--- TASK ---
Search the listing below for the word "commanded" and return each line that contains it.

--- WORKING DATA ---
____

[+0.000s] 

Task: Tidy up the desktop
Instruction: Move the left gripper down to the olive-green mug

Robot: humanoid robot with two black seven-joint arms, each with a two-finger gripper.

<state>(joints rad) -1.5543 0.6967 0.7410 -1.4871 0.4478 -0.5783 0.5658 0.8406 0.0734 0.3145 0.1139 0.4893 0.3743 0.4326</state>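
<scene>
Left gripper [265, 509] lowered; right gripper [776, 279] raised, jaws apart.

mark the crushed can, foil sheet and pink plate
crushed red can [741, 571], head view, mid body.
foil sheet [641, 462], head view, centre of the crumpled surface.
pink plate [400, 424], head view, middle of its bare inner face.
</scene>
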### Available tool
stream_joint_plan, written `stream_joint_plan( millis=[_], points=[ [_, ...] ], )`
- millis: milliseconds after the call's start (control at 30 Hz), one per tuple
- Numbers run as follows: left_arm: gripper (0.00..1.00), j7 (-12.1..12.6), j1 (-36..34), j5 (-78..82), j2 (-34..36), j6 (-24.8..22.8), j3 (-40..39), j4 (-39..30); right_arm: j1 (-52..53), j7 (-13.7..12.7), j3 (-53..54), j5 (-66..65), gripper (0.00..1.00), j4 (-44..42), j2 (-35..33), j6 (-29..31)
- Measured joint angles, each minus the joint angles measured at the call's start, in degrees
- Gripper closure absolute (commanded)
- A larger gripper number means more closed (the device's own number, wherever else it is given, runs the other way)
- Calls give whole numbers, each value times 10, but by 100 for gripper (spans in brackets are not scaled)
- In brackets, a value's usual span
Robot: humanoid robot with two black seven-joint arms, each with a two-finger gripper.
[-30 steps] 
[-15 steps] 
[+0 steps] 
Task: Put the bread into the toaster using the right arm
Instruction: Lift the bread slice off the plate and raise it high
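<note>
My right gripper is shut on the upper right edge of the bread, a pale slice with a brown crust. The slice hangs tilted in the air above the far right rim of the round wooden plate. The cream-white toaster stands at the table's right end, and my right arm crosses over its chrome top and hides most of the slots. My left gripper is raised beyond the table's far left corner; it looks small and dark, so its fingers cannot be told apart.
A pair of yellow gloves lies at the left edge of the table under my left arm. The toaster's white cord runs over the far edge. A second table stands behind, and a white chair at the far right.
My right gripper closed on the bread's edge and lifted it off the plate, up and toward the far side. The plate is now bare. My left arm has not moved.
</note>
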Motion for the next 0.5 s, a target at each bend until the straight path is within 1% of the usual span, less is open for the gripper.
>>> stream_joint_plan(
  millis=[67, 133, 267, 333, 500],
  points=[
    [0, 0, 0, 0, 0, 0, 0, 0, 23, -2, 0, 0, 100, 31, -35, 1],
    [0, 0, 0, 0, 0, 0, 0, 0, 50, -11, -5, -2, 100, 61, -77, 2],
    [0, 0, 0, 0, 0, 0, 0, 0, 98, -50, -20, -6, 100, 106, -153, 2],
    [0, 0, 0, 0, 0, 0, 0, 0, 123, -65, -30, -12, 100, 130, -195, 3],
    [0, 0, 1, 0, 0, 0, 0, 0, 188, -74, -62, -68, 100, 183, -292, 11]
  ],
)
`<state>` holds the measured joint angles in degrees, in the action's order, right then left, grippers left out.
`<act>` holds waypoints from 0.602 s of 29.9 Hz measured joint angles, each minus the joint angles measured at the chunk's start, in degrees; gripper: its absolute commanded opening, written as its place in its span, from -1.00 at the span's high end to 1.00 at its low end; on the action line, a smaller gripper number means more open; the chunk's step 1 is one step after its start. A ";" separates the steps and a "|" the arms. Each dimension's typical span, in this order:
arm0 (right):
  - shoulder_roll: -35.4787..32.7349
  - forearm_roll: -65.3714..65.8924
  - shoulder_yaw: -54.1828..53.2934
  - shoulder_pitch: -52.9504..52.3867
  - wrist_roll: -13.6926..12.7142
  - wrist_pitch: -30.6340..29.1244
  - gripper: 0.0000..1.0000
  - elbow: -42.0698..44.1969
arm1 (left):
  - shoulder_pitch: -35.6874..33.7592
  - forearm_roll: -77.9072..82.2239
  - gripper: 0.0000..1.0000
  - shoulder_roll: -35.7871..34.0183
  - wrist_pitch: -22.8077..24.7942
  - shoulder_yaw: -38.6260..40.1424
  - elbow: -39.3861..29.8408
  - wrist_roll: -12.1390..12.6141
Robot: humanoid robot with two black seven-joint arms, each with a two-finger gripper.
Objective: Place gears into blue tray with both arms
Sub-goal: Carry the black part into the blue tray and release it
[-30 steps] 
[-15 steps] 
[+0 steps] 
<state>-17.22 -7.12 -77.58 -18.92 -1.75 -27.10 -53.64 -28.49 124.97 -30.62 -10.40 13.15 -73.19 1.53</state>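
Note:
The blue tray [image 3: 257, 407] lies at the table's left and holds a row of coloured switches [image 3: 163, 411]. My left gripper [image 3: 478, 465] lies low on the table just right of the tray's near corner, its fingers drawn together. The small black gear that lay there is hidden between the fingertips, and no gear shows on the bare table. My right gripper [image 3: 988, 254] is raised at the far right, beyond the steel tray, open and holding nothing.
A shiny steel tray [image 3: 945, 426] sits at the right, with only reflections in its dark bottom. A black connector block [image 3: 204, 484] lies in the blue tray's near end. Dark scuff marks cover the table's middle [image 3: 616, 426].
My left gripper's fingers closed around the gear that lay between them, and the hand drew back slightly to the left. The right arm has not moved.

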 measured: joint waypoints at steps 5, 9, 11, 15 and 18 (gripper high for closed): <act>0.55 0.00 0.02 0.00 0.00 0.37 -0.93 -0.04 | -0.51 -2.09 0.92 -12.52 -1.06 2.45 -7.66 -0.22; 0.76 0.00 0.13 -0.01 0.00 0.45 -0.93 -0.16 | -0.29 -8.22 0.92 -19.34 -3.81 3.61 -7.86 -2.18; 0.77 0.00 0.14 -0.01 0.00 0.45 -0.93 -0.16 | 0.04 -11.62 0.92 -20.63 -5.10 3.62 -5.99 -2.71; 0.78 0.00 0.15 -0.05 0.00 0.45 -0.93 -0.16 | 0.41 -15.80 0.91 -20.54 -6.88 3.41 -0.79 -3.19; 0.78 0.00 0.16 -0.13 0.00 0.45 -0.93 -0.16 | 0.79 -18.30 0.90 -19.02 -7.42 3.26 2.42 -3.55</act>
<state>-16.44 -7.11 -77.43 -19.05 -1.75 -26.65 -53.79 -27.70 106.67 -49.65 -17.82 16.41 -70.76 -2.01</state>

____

--- ANSWER BELOW ---
- Gripper closure absolute (commanded)
`<act>` holds waypoints from 0.602 s of 29.9 Hz measured joint angles, each minus the joint angles measured at the chunk's start, in degrees; gripper: its absolute commanded opening, written as its place in its span, from -1.00 at the span's high end to 1.00 at its low end; on the action line, a smaller gripper number means more open; the chunk's step 1 is one step after its start. A ";" separates the steps and a "|" the arms. Each dimension's typical span, in this order:

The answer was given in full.